Exercise instructions
Give again, word for word, each line below starting at the one that contains "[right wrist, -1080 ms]" and ending at the one that contains "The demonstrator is".

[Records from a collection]
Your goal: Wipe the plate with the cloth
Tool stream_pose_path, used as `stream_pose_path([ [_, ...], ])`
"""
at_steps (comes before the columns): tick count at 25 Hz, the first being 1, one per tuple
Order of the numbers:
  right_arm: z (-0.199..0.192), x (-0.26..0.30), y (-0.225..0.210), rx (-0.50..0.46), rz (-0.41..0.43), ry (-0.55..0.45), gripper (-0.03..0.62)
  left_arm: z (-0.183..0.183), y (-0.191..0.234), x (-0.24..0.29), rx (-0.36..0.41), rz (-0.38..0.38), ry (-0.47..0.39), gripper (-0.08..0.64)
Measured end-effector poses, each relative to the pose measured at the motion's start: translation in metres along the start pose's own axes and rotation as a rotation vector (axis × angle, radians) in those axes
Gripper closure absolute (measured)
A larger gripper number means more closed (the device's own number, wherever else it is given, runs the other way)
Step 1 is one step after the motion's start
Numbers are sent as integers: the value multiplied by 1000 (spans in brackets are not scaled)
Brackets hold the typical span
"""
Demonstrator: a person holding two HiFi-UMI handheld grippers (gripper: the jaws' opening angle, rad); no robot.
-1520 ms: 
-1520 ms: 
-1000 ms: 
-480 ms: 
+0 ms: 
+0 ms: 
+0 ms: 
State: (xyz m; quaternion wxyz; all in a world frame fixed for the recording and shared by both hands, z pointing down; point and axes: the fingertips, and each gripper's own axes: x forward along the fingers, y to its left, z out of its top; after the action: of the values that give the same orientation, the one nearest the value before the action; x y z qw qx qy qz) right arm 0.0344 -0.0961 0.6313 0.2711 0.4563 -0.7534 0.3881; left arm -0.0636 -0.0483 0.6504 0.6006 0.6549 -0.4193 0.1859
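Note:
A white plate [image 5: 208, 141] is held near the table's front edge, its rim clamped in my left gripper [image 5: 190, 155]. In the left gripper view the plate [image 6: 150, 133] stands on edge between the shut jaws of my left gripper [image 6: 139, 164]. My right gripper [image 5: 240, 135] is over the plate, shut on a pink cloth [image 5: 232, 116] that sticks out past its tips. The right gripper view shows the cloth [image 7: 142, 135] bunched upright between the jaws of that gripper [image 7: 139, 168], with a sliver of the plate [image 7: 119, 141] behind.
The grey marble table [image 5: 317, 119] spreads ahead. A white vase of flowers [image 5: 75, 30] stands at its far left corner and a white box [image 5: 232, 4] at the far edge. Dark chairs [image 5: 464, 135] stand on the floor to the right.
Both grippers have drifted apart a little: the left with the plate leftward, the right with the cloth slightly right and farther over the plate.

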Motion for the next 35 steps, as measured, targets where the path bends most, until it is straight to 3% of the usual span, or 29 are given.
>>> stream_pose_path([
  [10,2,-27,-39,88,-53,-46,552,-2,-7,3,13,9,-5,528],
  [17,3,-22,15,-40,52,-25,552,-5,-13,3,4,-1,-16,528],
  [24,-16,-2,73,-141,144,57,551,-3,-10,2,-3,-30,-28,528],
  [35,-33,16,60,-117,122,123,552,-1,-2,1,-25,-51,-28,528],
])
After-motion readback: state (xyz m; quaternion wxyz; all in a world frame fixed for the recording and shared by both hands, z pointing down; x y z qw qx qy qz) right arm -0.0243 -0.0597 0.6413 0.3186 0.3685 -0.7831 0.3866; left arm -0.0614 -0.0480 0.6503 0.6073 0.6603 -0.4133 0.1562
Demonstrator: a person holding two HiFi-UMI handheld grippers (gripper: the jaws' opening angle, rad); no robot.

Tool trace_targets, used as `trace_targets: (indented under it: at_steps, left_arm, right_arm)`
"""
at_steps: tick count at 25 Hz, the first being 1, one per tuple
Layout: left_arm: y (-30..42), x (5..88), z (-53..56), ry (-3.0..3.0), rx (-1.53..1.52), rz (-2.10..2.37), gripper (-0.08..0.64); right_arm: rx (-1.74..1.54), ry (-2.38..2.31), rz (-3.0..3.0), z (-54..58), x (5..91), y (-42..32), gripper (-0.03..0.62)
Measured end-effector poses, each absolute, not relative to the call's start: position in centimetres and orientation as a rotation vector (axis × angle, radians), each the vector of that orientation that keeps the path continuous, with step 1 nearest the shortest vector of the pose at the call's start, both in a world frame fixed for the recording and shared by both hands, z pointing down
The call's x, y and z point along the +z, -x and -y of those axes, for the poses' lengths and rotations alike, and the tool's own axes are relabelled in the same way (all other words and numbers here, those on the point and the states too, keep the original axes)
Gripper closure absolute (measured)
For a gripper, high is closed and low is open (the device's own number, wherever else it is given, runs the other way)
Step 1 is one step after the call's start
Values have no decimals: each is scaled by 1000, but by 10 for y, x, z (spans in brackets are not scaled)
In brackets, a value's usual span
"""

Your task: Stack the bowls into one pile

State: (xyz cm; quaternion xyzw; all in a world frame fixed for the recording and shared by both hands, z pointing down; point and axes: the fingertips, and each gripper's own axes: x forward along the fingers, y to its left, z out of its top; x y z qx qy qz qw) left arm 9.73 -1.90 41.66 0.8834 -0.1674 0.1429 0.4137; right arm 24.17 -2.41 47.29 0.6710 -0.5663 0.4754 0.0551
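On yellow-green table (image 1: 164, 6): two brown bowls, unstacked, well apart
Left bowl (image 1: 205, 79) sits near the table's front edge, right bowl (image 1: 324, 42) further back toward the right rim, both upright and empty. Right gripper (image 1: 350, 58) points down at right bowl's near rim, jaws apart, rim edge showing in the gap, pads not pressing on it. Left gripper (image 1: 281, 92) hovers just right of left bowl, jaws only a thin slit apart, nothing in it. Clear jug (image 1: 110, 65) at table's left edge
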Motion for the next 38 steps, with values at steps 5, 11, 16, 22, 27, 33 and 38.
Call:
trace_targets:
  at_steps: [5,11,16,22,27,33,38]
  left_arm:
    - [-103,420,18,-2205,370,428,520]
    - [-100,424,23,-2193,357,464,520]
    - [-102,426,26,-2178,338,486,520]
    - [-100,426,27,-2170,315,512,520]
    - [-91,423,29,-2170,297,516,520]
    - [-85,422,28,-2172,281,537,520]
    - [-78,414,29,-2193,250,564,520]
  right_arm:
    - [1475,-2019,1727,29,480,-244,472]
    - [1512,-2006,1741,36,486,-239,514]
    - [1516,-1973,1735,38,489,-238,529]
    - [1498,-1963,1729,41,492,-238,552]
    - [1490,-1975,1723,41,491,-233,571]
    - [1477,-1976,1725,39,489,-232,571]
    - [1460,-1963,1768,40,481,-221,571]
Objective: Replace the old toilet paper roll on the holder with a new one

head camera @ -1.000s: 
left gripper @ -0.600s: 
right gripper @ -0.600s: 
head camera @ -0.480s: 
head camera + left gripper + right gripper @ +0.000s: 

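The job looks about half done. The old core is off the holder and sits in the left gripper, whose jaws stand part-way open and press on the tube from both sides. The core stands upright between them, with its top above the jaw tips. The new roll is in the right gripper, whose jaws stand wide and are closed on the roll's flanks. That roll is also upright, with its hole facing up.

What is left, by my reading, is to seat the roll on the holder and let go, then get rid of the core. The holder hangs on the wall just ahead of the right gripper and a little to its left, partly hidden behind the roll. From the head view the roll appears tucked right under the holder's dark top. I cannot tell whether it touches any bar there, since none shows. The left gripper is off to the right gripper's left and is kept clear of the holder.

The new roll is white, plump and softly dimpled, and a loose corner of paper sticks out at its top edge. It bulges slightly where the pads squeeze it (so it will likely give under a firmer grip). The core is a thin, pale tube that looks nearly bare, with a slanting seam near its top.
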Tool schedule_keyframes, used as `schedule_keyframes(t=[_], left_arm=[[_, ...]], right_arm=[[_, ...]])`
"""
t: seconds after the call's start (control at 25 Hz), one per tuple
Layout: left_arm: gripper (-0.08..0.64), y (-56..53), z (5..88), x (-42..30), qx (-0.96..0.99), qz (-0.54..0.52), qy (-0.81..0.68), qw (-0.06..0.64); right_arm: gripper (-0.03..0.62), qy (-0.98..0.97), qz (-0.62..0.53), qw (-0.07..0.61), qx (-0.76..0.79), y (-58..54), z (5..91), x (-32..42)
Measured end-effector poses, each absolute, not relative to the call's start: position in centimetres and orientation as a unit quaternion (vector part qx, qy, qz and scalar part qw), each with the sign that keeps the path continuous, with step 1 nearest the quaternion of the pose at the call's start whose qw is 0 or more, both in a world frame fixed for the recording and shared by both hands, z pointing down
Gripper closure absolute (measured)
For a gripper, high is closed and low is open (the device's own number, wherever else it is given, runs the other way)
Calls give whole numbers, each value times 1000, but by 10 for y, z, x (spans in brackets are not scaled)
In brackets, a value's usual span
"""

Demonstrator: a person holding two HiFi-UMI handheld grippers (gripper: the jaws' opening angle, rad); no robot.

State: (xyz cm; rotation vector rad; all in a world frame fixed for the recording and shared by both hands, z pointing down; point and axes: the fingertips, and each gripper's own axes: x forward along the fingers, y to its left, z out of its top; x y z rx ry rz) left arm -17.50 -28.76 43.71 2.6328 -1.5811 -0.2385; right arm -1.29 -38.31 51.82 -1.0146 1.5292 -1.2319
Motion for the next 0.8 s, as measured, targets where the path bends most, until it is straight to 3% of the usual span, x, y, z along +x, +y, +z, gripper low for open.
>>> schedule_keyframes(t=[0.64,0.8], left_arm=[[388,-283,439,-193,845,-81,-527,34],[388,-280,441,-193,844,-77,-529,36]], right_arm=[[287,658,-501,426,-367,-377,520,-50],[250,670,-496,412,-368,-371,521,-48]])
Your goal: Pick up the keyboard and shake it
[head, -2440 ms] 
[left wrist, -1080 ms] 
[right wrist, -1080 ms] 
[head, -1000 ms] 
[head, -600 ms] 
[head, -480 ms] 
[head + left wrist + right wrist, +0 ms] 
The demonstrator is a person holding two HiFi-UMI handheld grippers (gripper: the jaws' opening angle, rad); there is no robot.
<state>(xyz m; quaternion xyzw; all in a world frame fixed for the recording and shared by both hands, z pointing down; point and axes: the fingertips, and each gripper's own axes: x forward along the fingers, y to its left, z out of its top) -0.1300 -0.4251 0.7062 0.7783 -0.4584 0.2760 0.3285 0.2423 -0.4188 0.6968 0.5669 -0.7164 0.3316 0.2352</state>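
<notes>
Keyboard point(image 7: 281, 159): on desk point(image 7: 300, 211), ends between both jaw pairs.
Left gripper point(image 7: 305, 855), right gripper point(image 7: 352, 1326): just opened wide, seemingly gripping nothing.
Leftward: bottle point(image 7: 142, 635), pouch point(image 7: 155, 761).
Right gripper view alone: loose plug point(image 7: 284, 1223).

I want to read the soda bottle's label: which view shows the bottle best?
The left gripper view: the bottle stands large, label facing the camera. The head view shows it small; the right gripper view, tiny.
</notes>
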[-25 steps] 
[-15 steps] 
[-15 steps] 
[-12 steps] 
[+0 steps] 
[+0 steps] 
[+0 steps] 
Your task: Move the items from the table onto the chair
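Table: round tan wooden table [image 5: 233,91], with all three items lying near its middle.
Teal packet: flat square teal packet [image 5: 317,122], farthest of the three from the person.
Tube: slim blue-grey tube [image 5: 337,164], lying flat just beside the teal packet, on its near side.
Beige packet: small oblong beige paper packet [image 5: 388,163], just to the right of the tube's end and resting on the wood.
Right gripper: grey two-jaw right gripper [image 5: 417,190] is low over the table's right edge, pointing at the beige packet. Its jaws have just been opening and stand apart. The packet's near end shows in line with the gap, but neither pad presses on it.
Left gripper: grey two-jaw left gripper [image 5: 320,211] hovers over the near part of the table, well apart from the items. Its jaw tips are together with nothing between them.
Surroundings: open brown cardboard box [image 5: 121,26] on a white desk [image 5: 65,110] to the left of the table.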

Exercise result
[right wrist, -1080 ms] 
[head, -1000 ms] 
[head, -600 ms] 
[head, -480 ms] 
[head + left wrist + right wrist, +0 ms] 
The demonstrator is a person holding two HiFi-UMI handheld grippers (gripper: the jaws' opening angle, rad); there is no robot.

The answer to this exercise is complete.